Select and reproduce each line of the listing below that bears the string "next".

---

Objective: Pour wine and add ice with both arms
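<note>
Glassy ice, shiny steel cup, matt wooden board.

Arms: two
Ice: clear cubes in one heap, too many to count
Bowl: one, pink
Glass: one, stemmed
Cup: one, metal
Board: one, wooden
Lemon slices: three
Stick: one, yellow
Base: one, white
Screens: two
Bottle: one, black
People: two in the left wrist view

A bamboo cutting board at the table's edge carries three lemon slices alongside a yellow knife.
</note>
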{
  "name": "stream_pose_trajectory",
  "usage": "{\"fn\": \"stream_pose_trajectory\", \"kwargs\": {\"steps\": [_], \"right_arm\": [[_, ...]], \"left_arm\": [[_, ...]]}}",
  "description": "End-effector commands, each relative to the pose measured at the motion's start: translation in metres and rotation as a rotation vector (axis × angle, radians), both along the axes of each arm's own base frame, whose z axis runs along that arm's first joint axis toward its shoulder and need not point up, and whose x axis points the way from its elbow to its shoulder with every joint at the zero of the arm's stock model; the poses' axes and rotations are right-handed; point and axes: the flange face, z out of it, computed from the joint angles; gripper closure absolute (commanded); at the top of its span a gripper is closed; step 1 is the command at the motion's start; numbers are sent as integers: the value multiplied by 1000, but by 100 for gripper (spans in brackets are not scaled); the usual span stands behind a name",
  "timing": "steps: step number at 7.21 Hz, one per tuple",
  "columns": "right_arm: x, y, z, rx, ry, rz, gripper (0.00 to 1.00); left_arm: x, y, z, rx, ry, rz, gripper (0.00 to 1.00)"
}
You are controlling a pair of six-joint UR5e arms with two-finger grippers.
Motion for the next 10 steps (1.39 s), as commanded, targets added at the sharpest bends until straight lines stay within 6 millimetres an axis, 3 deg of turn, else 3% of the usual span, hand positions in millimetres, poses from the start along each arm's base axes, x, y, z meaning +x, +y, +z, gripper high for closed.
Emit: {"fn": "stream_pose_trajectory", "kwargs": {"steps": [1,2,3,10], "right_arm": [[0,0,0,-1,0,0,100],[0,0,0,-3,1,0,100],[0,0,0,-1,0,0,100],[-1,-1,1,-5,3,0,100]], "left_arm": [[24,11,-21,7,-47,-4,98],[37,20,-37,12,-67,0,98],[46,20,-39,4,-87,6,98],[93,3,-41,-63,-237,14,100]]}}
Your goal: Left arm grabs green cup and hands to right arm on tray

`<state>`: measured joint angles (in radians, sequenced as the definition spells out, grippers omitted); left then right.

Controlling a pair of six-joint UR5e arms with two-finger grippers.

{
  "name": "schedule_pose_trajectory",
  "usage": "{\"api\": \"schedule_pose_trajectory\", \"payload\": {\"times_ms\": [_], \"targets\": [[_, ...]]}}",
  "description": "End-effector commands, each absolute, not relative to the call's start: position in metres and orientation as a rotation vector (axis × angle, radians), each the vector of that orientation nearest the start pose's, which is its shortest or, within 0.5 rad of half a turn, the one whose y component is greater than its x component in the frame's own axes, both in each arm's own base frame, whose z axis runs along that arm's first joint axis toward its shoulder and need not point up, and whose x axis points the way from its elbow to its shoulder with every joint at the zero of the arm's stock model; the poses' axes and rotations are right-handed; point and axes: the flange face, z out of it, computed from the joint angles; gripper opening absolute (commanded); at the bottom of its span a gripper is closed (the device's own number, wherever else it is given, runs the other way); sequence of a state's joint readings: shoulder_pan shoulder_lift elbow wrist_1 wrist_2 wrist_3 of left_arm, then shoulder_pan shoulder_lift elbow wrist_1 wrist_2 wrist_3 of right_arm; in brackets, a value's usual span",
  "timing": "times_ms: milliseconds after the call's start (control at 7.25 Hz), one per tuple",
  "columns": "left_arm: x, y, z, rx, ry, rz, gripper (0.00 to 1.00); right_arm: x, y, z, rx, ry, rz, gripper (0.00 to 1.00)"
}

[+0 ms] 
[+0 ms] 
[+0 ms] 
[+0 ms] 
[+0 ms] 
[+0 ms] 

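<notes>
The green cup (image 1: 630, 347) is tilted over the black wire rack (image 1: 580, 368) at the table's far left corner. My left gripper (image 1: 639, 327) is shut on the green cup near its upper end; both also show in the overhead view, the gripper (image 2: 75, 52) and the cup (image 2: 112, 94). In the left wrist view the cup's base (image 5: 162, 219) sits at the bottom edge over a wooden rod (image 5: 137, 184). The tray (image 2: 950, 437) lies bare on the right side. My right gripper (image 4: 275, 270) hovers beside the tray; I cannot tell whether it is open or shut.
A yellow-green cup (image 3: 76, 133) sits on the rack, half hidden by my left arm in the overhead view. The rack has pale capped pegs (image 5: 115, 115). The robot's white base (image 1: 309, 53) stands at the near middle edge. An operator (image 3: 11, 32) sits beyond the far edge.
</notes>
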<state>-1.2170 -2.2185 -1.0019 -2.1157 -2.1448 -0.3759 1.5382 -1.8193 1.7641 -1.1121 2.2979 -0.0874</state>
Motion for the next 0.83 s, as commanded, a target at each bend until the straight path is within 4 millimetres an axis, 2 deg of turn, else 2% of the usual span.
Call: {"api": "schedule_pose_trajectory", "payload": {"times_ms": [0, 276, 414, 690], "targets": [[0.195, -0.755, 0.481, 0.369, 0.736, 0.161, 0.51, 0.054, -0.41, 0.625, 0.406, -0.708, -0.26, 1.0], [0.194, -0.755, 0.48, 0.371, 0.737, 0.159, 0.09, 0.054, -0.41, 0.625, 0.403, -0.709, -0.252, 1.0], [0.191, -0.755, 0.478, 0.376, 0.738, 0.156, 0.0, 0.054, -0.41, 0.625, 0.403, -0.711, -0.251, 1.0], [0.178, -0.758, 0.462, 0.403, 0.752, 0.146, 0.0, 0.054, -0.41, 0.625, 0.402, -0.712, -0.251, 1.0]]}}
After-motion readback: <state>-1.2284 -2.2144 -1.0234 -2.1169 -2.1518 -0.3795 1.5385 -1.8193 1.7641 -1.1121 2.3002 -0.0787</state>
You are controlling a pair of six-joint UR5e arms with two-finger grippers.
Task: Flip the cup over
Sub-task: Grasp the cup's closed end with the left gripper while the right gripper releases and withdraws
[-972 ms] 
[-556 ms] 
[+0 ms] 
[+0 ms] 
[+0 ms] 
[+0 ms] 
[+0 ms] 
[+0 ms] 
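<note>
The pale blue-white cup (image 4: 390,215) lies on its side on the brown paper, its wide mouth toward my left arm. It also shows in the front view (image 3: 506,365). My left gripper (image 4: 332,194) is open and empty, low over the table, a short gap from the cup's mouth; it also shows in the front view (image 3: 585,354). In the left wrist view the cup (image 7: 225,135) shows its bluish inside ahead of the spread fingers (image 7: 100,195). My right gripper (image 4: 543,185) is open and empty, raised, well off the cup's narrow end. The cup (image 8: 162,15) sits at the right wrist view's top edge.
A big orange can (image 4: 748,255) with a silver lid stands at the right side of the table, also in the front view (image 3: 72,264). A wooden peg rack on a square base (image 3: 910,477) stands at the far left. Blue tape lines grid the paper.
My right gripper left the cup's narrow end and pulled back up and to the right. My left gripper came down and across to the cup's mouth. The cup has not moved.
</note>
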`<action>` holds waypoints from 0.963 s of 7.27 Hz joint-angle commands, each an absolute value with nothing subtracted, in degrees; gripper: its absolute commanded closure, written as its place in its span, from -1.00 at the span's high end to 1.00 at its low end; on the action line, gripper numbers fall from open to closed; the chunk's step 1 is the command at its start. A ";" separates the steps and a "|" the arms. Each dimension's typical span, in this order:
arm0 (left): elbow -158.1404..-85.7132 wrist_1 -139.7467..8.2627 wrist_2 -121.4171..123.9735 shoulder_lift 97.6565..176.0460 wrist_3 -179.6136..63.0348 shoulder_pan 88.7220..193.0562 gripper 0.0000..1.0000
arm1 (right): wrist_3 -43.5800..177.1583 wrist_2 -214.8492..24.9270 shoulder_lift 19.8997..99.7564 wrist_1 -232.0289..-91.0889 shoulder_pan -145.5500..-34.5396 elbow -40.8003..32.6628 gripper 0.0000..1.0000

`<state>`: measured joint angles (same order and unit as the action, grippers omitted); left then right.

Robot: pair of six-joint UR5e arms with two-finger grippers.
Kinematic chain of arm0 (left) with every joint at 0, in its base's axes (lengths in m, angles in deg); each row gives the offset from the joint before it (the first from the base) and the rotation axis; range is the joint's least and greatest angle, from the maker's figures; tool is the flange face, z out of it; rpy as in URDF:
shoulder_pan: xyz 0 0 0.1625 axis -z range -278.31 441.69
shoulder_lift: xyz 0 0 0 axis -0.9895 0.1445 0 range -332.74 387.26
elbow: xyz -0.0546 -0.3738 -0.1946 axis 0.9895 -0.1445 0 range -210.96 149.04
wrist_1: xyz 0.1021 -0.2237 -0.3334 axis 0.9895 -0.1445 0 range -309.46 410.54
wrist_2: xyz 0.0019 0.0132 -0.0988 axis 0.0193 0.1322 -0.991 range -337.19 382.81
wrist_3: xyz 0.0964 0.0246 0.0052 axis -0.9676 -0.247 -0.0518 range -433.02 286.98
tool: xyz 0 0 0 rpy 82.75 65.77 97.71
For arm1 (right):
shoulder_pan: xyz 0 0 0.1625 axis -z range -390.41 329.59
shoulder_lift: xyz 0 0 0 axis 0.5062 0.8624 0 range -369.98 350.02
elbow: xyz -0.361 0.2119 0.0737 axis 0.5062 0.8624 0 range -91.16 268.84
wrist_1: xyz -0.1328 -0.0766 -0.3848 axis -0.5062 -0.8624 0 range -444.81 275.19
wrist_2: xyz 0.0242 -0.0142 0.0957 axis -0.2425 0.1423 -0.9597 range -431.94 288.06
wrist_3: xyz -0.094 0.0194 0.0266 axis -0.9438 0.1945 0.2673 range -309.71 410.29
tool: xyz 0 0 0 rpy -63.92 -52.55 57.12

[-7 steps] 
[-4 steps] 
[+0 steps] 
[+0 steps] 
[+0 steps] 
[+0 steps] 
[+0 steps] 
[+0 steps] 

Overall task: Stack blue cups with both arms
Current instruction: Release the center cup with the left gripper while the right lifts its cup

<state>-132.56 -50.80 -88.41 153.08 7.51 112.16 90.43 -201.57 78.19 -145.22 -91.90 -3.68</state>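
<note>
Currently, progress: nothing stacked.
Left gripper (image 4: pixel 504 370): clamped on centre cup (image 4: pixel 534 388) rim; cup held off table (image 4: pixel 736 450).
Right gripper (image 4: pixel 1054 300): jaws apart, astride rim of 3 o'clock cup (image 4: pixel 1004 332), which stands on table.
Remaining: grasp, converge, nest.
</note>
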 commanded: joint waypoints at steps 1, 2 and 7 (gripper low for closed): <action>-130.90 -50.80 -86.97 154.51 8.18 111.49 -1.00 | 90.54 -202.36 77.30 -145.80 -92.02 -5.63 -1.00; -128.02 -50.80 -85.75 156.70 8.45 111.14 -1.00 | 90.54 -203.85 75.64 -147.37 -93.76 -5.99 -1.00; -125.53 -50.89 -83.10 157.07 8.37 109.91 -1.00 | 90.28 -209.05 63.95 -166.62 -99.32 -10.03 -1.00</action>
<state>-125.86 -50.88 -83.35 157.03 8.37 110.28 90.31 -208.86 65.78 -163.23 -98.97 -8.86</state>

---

_Response to this task_
Motion for the next 10 steps (1.39 s), as commanded, targets added at the sharpest bends until straight lines stay within 6 millimetres an axis, 3 deg of turn, else 3% of the usual span, hand positions in millimetres, poses from the start along each arm's base axes, x, y, z meaning +x, +y, +z, gripper high for closed.
Motion for the next 0.83 s, as commanded, a target at each bend until the straight path is within 4 millimetres an axis, 2 deg of turn, else 2% of the usual span.

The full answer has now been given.